Electoral constituency in the Erongo region of eastern central Namibia

Arandis constituency (red) in the Erongo Region

Arandis is a constituency in the Erongo Region of central-eastern Namibia. It had a population of 10,093 in 2011, an increase from 7,590 in 2001. As of 2020, the constituency had 8,888 registered voters.

Arandis Constituency covers 13,519.7 sqkm of land. It includes the towns of Arandis and Henties Bay, as well as the smaller settlements at Cape Cross and Wlotzkasbaken. Asser Kuveri Kapere, chairman of the National Council of Namibia from 2004 to 2015, has represented the constituency from its establishment in 1992 until 2015.

==Politics==
Arandis is traditionally a stronghold of the South West Africa People's Organization (SWAPO) party. SWAPO politician Asser Kuveri Kapere has represented the constituency from its establishment in 1992 until 2015. In the 2004 regional election he received 1,473 of the 2,298 votes cast and became councillor. He was subsequently elected to the National Council of Namibia in December 2004 and became its chairman. In the 2010 regional elections, Kapere won the constituency with 1,486 votes. His only challenger was Elijah ǀGawaseb of the United Democratic Front (UDF), who received 1,183 votes. The 2015 regional elections were also won by SWAPO. Benitha Imbamba won with 1,518 votes. ǀGawaseb of UDF came second with 1,071 votes while the independent Andreas Prins received 212 votes.

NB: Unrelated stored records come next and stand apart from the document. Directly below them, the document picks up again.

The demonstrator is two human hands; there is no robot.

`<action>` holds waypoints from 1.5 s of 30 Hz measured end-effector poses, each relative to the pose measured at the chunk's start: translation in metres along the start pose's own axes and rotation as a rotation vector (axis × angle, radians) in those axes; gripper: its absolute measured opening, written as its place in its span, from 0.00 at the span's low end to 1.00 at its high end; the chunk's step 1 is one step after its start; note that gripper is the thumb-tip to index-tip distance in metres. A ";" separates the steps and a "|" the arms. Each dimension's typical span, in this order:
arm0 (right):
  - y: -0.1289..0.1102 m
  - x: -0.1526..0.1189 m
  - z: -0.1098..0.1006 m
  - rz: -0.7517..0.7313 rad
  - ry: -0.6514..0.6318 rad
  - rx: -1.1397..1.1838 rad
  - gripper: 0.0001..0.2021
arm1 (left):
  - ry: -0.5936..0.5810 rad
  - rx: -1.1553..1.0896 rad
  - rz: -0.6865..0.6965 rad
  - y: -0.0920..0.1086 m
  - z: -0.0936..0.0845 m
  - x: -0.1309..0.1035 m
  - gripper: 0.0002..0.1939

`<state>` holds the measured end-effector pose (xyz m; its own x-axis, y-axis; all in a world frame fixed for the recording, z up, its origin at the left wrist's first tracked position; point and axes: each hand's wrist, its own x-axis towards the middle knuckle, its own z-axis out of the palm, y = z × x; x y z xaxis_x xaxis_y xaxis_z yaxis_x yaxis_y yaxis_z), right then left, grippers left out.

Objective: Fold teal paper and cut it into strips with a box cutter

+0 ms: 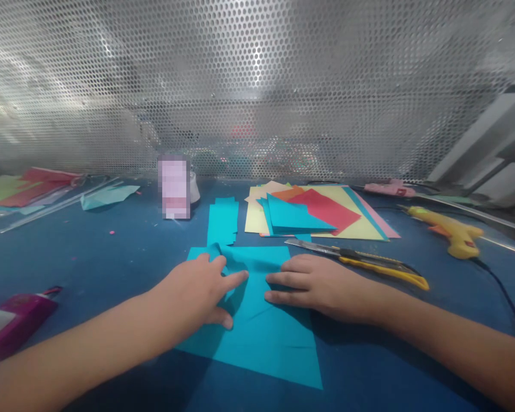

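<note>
A large sheet of blue paper [257, 343] lies on the blue table in front of me, with a raised fold along its upper left part. On the sheet's left side rests my left hand [206, 289], its fingers apart and the index finger pointing right. My right hand [311, 286] lies on the right edge of the sheet with its fingers stretched out toward the left. Neither hand has anything gripped in it. Just beyond the right hand is a yellow and black utility knife [369, 262], its blade extended.
Blue paper strips [223, 220] and a pile of coloured papers [360, 226] lie beyond the sheet. A yellow glue gun [461, 232] with a cable is at right, a magenta device [21, 323] at left. A perforated metal panel [257, 86] stands behind.
</note>
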<state>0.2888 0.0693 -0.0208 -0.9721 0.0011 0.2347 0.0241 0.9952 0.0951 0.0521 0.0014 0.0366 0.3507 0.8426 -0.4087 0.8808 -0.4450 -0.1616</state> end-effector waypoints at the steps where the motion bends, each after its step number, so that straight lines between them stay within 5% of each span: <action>1: 0.000 0.000 0.000 -0.001 -0.004 0.001 0.19 | -0.006 0.001 -0.005 0.000 0.000 0.000 0.37; 17: 0.000 -0.002 0.001 0.013 -0.004 0.011 0.19 | 0.183 -0.235 0.328 -0.015 0.011 0.002 0.26; 22: 0.000 -0.001 0.001 0.004 -0.009 0.002 0.19 | 0.258 -0.205 0.261 -0.010 0.016 0.010 0.12; 28: 0.000 0.000 0.001 0.002 -0.013 0.000 0.19 | 0.266 -0.125 0.185 0.000 0.014 0.013 0.24; 45: -0.001 -0.001 0.000 0.001 -0.025 -0.001 0.18 | 0.207 -0.208 0.197 -0.004 0.015 0.009 0.23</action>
<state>0.2896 0.0688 -0.0208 -0.9775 0.0044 0.2110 0.0253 0.9950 0.0962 0.0470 0.0065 0.0202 0.5586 0.7997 -0.2201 0.8283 -0.5519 0.0969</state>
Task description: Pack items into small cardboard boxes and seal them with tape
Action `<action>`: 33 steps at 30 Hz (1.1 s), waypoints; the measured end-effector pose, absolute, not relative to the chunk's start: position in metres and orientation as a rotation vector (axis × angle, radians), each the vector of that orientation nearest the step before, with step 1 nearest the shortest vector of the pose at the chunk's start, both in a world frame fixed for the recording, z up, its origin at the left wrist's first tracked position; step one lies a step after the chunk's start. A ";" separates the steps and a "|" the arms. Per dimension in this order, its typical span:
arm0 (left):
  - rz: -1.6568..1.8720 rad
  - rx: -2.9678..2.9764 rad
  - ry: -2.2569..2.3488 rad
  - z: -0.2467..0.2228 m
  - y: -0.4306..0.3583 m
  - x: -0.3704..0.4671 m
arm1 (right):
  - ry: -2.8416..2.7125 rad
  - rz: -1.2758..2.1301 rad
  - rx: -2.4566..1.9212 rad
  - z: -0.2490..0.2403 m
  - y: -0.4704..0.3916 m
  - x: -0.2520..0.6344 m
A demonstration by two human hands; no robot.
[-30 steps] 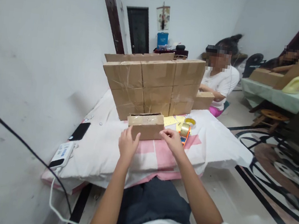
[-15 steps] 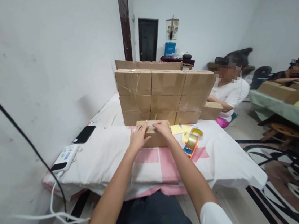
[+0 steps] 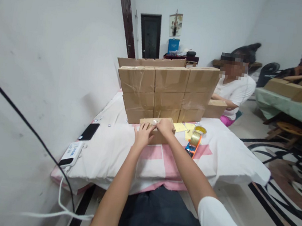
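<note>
A small cardboard box (image 3: 160, 139) sits on the table close in front of me. My left hand (image 3: 143, 134) lies over its top left part, fingers stretched out and spread. At the top, my right hand (image 3: 165, 126) has its fingers curled together in a pinch against the cardboard. A shiny spot, perhaps clear tape, shows beside those fingertips; what they hold is too small to make out. To the right of the box lie an orange and blue tape dispenser (image 3: 192, 144) and a roll of tape (image 3: 200, 129).
Behind the box stands a wall of stacked, taped cardboard boxes (image 3: 169, 89). Yellow papers (image 3: 180, 127) lie at its foot. A black phone (image 3: 90, 131) and a white power bank (image 3: 71, 154) rest on the left. A person in a white shirt (image 3: 238, 89) sits at the right.
My right hand has shifted slightly along the box top, its fingers curling in closer to my left hand. The whole view has moved a little; the box stays in place.
</note>
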State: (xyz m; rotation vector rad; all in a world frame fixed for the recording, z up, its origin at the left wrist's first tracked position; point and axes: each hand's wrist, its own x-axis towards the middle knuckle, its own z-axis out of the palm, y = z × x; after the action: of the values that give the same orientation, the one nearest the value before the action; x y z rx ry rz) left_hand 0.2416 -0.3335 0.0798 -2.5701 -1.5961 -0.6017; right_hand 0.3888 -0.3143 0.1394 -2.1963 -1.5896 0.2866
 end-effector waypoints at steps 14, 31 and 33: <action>-0.629 -2.541 -1.603 0.079 -0.342 0.242 | -1.793 0.036 -2.109 0.140 -0.308 0.401; -0.649 -2.517 -1.547 0.069 -0.334 0.242 | -1.666 0.006 -2.250 0.124 -0.260 0.624; -0.683 -2.512 -1.524 0.064 -0.332 0.241 | -1.730 0.031 -2.245 0.108 -0.262 0.674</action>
State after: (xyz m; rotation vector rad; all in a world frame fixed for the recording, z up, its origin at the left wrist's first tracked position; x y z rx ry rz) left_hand 0.2411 -0.3320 0.0639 -2.5119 -1.5240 -0.6832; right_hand 0.6737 -0.2618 0.1077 -2.2445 -1.7297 0.0312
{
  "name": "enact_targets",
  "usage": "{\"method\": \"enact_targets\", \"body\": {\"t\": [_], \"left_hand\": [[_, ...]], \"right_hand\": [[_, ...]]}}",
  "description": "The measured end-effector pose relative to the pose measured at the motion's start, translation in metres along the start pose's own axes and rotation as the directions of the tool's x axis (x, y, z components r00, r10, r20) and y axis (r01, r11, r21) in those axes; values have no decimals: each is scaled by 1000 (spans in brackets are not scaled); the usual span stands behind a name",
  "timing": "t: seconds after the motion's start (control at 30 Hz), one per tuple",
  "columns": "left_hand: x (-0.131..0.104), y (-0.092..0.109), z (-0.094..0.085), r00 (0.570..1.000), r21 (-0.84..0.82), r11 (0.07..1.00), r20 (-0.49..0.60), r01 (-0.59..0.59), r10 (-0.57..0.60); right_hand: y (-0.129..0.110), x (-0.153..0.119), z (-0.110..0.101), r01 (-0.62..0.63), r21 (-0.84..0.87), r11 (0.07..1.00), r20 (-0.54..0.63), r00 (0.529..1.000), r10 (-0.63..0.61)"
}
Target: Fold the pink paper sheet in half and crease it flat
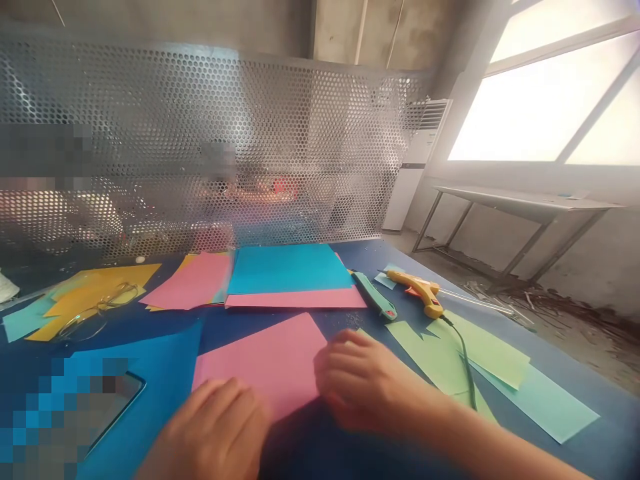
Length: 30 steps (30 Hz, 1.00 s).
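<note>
Two bare hands press on one pink paper sheet [265,363] lying flat on a blue table [590,400]: the left hand [215,433] rests palm-down on its near corner, fingers loosely spread and gripping nothing, while the right hand [363,383] sits on its right edge with fingers curled inward, though whether they pinch the sheet cannot be told. Just beyond, one blue sheet [287,268] lies atop a second pink sheet [295,299], with a third pink sheet [193,280] to their left. One teal utility knife [376,297] and one yellow glue gun [420,290] lie right of the stack, the gun's cord trailing over green paper pieces [450,353]. At far left, one pair of scissors [95,310] rests on yellow paper scraps [95,290], before a perforated metal screen [200,147]
</note>
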<state>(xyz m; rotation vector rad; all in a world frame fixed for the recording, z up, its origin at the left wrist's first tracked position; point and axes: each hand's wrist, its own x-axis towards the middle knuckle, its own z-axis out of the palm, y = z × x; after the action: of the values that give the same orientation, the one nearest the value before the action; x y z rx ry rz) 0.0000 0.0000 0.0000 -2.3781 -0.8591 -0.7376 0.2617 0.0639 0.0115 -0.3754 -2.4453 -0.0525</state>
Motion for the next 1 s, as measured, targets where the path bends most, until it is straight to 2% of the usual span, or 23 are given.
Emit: {"method": "enact_targets", "body": {"t": [0.13,0.23,0.33,0.47,0.6,0.8,0.97,1.0], "left_hand": [[3,-23,-10,999,6,1000,45,8,-8],[9,-30,-18,999,31,999,45,26,-27],[12,-26,-20,1000,33,999,8,4,-4],[8,-15,-16,999,8,999,-29,-32,33],[6,-10,-16,999,-41,998,-14,-37,36],[16,-14,-24,999,-69,997,39,-17,20],[14,-48,-32,999,-6,999,-22,-44,43],[12,-57,-34,999,11,1000,-43,11,-10]], "right_hand": [[44,-7,-31,-27,-177,984,-75,997,14],[57,-9,-48,-133,-297,946,-214,974,69],[39,-4,-46,-139,-293,946,-260,964,61],[-6,6,-21,5,-205,979,-122,992,-30],[-28,8,-5,22,-173,985,-87,995,-38],[-16,6,-24,15,-191,982,-101,994,-34],[14,1,-47,-74,-236,969,-206,978,24],[20,0,-51,-103,-241,965,-238,970,44]]}}
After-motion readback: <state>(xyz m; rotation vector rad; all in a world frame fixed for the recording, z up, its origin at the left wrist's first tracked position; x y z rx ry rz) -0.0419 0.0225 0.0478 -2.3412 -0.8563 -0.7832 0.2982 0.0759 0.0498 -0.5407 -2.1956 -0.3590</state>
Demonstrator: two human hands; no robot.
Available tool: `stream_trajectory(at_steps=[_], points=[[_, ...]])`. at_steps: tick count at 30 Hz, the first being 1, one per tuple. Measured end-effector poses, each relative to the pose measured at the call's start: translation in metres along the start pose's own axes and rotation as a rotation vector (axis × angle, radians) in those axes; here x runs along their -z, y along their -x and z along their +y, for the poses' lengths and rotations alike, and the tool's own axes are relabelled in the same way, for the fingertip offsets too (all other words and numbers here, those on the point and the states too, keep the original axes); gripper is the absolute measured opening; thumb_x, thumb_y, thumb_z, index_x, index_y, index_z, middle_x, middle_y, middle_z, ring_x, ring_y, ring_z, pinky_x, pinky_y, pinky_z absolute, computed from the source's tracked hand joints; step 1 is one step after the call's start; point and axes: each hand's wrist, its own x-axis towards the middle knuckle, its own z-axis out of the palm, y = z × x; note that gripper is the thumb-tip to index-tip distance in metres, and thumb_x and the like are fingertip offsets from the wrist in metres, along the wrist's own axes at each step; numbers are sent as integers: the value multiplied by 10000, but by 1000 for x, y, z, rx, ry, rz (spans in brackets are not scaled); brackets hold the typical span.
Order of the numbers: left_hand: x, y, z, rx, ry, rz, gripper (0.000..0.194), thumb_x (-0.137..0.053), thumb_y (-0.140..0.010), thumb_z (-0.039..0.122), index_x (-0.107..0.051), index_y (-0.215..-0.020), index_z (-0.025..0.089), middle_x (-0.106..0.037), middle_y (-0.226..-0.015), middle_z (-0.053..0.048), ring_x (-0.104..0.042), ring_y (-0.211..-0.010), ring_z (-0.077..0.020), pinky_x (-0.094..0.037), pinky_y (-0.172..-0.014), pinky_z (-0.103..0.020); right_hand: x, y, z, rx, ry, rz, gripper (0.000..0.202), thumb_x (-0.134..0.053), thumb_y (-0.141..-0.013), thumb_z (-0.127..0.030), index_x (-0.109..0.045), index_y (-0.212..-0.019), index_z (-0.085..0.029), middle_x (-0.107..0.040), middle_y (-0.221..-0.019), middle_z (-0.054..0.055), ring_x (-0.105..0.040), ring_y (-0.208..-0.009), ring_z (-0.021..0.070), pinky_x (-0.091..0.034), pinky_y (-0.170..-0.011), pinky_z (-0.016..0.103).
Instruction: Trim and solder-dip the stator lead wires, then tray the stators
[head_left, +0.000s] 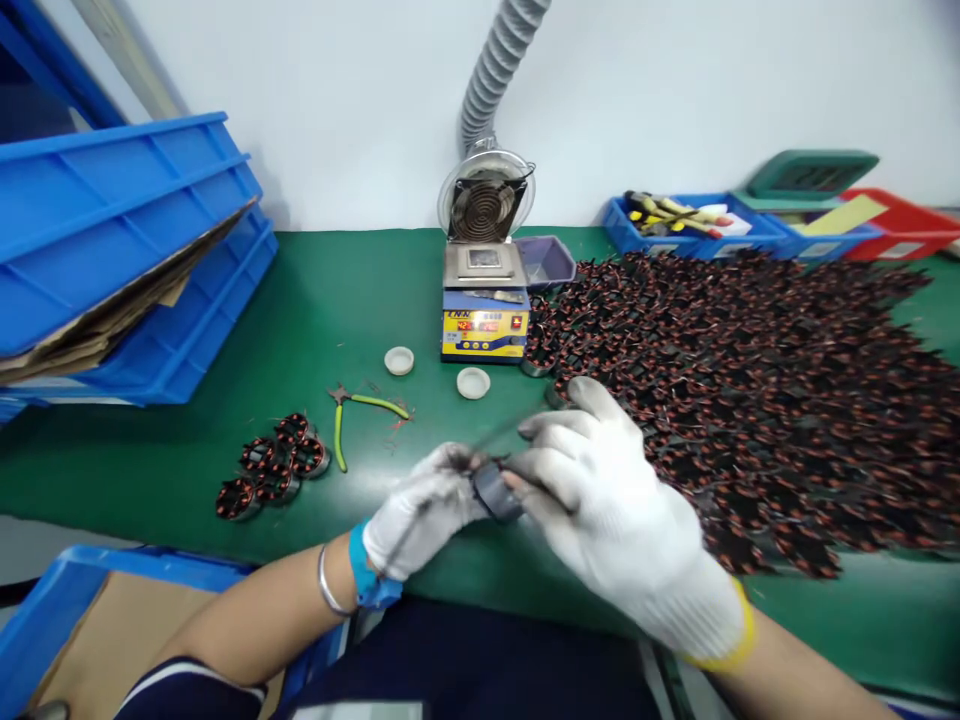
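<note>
Near the table's front edge, my left hand (431, 505), in a white glove with a blue wristband, is closed on a motor stator (496, 491), a dark grey ring. My right hand (592, 480), in a white glove with a yellow cuff, has its thumb and fingers curled against the stator's right side. A thin dark streak, blurred by motion, runs between the hands above the ring; I cannot tell whether it is a lead or a tool. Several stators (277, 460) with copper windings stand in a group at the left. Green-handled cutters (340, 425) lie spread beside them.
A mass of stators (750, 400) covers the table's right side. Behind my hands are a solder pot (484, 325) with a fan and hose, and two small white dishes (473, 383). Blue crates (135, 260) stand at left; bins (697, 240) with tools line the back right.
</note>
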Motion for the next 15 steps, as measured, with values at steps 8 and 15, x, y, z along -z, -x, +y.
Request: stream_trajectory(at_steps=[8,15], points=[[5,-11,2,368,-116,-49,641,-661,-698,819,-581,-640,185,-556,-557,-8,-513,-490,-137,-391,-472,-249,11,-20,-20,153,-112,-77,128,-542,-953,-191,-651,-893,-216,-695,-810,7,-670,-925,198,-391,-1131,574],[11,-7,8,-59,-15,106,451,-784,-731,443,-453,-558,191,-547,-629,7,-589,-671,-141,-502,-717,-277,11,-19,-23,134,26,-34,203,-509,-949,-169,-634,-797,-219,-669,-734,13,-671,-919,200,-296,-1202,595]])
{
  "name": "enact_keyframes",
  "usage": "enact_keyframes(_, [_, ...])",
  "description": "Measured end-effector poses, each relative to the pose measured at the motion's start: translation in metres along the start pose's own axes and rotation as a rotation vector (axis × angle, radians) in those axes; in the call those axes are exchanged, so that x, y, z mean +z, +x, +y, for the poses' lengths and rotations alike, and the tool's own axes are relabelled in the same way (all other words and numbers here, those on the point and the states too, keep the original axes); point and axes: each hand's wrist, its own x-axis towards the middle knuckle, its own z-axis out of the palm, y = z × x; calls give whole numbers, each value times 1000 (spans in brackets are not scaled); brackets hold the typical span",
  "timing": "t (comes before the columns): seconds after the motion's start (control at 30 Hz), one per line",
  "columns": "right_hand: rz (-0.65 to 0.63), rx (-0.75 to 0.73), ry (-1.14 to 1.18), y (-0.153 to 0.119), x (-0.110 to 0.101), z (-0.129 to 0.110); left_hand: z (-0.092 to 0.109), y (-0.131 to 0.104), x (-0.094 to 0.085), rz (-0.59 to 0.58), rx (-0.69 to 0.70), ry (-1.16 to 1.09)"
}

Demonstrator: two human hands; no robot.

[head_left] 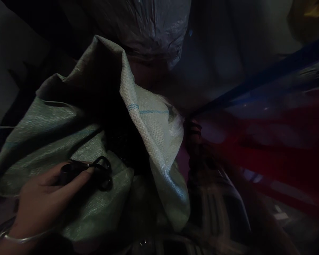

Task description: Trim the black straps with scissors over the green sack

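At the lower left, my left hand (48,196) is closed around a small black object with loops (102,168), shaped somewhat like scissor handles; the dimness hides its exact kind. The hand is over the near left side of a large pale woven plastic sack (154,124) with thin blue stripes. The sack's mouth gapes upward, its rim stiff and folded, and its inside is very dark. To the right of the sack, a dim blurred limb (255,196), seemingly my right arm, reaches up from the lower edge. Its fingers cannot be made out.
A shiny grey plastic bag (159,28) stands beyond the sack. On the right are a blurred blue bar (263,74) and a red surface (276,159). Plaid cloth (215,202) lies close to me at the bottom. A yellowish thing (313,14) is at the top right.
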Motion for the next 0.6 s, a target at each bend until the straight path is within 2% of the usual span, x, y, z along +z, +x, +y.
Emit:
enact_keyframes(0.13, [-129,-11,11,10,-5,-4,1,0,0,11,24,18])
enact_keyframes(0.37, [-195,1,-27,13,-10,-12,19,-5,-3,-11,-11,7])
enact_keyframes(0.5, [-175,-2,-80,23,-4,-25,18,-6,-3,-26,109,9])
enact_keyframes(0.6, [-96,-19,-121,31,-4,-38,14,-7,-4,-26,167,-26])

Imbamba was reelected in the 2020 regional election after receiving 1,213 votes. The other votes were widely distributed over several opposition candidates. Emmanuel Pamwenase Hangula of the Independent Patriots for Change (IPC, an opposition party formed in August 2020) received 825 votes, Daniel Tsaneb of the UDF received 667, Gustav Dlamini of the Rally for Democracy and Progress (RDP) received 595, and Christa Hochobes of the Popular Democratic Movement (PDM) received 571 votes.